Earlier today, the Competition Bureau announced that three individuals have been found guilty for their roles in the ongoing Quebec gas price-fixing case (see: Quebec Gas Price-fixers Found Guilty).

To say that this is the Canadian domestic cartel that keeps on giving would be an understatement.  This case has stretched now for some five years (see: here and here), led to date to 39 individuals and 15 companies being charged with criminal price-fixing under the Competition Act, with fines so far of over $3 million and is one of the largest and most exhaustive investigations in the Bureau’s history (see: here).

In making the announcement, Canada’s Interim Commissioner of Competition John Pecman reiterated the Bureau’s continued (and in recent years escalated) focus on detecting and prosecuting price-fixing cartels and other criminal competition law conduct:

“Today’s guilty verdict sends a clear message that price-fixing activities will not be tolerated in Canada. … Canadians are ultimately on the losing end of secret agreements that cheat them out of their money.”

According to some media reports, the prosecution’s case included some 600 intercepted phone conversations between the competing retailers that were recorded by the Bureau using wiretaps, with information that included price increases in the morning in Sherbrooke followed by increases at competing stations later in the day (or next morning) in other municipalities.

Interestingly, the convictions announced today are the result of a long trial (the individuals in this case were first charged in 2010 – see: here), which is rather uncommon in Canada for price-fixing as the majority of convictions are the result of pleas.  For other recent statements by the Interim Commissioner on this case, as well as the Bureau’s criminal enforcement priorities more generally, see: here, here, here and here.

Canada’s Competition Act Cartel Rules

In Canada, three types of cartel agreements between actual or potential competitors are per se illegal (i.e., without the requirement to establish any anti-competitive effects on a market, significant market presence, etc.):

1.  Price-fixing agreements.  Agreements between competitors to fix, maintain, increase or control the price for the supply of a product.

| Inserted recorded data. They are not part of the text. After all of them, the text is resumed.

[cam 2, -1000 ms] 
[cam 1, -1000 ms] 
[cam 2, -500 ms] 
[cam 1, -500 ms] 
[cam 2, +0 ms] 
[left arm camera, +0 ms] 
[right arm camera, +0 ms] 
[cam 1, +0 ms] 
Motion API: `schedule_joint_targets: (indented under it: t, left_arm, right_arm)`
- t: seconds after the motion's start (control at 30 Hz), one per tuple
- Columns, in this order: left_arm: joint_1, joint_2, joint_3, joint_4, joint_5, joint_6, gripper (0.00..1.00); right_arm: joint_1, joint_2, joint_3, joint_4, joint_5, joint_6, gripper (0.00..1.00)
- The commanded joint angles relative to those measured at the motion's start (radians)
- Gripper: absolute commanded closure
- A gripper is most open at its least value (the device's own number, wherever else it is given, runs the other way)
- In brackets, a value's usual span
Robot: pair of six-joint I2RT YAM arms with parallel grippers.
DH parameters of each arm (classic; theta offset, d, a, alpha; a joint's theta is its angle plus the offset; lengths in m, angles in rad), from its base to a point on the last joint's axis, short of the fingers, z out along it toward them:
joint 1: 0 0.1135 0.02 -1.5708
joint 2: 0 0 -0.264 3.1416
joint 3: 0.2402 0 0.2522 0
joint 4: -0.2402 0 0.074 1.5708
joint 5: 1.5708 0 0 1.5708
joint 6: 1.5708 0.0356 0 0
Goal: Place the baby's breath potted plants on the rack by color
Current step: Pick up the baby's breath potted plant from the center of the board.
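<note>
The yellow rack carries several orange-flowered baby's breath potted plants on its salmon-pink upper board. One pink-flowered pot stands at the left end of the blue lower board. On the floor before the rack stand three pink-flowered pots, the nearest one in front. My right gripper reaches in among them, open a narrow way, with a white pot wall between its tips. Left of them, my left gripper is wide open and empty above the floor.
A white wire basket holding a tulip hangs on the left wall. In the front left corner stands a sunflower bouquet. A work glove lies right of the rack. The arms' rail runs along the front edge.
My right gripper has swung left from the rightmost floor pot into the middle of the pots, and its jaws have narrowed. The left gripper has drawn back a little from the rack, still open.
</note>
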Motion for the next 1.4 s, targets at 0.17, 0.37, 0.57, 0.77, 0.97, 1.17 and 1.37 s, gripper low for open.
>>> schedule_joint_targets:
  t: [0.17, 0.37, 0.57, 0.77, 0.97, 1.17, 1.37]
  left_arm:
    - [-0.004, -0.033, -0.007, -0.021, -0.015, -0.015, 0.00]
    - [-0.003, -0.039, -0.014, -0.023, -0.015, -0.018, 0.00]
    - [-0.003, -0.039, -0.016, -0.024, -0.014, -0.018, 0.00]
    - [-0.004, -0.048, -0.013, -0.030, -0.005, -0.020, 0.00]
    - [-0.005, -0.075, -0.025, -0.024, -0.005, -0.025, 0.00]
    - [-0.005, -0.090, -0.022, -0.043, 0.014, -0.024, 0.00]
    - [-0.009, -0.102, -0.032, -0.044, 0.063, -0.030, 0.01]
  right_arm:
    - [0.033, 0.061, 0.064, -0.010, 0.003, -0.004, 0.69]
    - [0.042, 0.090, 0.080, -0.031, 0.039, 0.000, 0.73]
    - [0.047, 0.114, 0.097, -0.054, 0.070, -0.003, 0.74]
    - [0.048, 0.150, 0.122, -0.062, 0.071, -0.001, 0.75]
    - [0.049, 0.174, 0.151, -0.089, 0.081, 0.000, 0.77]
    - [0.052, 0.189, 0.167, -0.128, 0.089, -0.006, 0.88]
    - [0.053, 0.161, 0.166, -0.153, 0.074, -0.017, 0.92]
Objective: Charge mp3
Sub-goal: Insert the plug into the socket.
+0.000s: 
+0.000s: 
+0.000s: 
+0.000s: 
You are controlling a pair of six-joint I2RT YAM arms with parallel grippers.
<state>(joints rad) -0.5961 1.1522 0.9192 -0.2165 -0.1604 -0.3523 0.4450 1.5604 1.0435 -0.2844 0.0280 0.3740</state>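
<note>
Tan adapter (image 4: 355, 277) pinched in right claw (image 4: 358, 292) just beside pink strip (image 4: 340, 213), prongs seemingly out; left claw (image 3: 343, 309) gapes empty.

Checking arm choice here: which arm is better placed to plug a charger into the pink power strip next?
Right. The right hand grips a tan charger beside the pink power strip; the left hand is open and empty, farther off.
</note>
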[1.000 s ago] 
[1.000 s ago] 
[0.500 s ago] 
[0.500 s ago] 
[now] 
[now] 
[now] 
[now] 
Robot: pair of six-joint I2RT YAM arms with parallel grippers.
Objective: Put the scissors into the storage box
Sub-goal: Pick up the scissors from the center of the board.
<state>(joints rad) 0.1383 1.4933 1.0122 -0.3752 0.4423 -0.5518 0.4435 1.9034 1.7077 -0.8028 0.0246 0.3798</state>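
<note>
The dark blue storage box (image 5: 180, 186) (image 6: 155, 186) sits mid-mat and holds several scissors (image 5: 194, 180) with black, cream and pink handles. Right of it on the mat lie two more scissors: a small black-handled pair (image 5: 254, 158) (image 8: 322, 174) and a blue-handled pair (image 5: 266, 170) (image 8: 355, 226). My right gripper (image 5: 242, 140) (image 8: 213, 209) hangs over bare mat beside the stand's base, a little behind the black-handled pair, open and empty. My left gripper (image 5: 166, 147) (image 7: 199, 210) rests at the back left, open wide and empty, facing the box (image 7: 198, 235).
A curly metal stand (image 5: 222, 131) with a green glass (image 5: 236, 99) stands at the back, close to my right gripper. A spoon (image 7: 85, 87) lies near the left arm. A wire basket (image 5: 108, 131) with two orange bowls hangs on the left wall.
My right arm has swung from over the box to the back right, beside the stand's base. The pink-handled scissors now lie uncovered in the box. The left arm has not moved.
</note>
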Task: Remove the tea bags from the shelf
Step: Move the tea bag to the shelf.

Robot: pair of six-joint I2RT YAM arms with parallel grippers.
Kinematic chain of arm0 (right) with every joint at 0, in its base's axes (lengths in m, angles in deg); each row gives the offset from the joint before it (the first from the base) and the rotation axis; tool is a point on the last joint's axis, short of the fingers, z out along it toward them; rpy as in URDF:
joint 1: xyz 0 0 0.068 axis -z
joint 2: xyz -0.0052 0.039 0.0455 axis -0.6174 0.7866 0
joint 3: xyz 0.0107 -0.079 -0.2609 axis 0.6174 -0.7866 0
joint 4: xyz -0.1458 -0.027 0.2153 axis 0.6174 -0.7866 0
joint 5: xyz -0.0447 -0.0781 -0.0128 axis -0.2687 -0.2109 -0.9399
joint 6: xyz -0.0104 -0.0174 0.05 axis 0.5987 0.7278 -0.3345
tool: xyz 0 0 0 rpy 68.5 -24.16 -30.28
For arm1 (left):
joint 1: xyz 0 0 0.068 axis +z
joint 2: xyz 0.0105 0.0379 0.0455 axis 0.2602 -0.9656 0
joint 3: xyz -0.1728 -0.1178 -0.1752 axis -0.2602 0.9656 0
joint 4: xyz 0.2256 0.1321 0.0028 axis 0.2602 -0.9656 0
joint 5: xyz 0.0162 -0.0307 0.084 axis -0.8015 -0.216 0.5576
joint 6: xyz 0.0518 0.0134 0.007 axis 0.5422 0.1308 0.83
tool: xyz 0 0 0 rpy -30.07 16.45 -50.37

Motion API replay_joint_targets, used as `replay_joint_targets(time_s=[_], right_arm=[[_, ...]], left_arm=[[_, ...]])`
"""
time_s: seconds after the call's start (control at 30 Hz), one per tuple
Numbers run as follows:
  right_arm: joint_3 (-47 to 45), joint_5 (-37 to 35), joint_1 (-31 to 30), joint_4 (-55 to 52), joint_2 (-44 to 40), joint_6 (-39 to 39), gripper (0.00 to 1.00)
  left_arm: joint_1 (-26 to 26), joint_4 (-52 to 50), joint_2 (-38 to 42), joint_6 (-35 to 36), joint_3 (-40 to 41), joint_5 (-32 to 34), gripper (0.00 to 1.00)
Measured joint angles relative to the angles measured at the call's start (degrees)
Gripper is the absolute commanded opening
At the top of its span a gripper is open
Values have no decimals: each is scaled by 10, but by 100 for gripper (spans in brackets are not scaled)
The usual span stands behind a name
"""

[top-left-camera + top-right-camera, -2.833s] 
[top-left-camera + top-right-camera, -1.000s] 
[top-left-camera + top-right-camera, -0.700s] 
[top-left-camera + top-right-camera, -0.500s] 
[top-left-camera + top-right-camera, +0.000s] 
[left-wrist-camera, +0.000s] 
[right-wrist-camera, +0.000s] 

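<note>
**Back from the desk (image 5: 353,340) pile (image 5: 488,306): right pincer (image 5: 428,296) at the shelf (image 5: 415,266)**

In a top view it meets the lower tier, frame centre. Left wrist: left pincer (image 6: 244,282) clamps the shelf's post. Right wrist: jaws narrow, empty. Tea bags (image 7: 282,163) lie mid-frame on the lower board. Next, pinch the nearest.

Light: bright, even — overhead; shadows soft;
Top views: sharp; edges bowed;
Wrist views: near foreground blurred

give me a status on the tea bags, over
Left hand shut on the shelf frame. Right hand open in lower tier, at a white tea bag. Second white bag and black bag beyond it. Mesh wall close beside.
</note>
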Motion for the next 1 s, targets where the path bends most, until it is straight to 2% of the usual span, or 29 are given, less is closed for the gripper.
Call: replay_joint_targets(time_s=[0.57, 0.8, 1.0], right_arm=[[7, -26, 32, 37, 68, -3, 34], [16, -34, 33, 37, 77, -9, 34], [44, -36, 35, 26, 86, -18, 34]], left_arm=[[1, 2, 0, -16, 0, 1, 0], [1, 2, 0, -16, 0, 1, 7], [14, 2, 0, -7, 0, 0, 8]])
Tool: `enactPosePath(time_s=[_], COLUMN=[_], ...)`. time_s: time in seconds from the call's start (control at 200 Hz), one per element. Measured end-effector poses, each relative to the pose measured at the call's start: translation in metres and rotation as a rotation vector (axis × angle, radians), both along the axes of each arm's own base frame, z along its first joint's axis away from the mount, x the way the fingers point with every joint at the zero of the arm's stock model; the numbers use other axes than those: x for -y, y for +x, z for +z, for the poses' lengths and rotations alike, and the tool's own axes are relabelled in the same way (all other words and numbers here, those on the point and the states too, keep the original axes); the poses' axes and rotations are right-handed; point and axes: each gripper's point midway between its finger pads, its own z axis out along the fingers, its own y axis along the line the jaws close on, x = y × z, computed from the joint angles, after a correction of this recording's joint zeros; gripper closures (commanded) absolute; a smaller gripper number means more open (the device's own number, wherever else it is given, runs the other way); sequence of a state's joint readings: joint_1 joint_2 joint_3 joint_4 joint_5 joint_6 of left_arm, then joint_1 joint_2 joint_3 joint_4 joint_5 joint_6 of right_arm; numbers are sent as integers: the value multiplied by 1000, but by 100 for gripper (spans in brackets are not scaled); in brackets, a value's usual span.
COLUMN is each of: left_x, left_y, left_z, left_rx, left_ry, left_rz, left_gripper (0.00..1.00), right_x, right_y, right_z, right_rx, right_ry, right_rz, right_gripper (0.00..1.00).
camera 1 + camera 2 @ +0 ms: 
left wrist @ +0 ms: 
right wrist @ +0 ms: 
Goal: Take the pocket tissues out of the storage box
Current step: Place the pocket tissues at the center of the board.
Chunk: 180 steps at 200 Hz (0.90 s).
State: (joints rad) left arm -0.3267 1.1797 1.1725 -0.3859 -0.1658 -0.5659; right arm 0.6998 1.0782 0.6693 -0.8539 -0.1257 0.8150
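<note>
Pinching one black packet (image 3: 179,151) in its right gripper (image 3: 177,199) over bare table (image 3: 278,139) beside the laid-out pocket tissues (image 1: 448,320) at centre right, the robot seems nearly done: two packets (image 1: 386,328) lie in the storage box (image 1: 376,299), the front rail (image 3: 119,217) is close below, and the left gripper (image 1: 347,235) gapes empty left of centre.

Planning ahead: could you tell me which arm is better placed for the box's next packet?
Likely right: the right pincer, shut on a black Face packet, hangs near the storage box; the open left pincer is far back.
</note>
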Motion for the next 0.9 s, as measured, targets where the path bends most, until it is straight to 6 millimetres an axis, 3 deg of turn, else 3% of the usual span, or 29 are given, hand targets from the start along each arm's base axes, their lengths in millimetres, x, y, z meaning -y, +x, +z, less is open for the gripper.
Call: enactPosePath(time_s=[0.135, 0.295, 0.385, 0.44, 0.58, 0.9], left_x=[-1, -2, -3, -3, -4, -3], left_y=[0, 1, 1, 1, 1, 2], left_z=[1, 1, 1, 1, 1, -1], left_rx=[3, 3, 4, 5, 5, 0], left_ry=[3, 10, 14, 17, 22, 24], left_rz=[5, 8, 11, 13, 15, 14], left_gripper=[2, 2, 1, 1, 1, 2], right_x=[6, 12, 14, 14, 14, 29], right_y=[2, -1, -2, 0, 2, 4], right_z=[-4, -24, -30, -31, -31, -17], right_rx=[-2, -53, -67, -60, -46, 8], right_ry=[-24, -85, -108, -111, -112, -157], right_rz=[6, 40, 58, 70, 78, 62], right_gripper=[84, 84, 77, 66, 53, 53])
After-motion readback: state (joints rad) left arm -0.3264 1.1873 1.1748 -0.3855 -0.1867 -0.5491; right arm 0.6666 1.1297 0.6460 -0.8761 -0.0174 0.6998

2.  Market allocation/division agreements.  Agreements between competitors to allocate sales, territories, customers or markets for the production or supply of a product.

3.  Output/supply restriction agreements.  Agreements between competitors to fix, maintain, control, prevent, lessen or eliminate the production or supply of a product.

Other types of agreements between competitors are also potentially subject to review under a second and separate non-criminal reviewable matters agreement provision (section 90.1).

Compliance & Bureau Immunity and Leniency Programs

The risks of potential competition law liability can be significantly mitigated by the adoption of a credible and effective compliance program.

In addition, the Bureau also has Immunity and Leniency Programs, which can also significantly reduce criminal liability in some cases.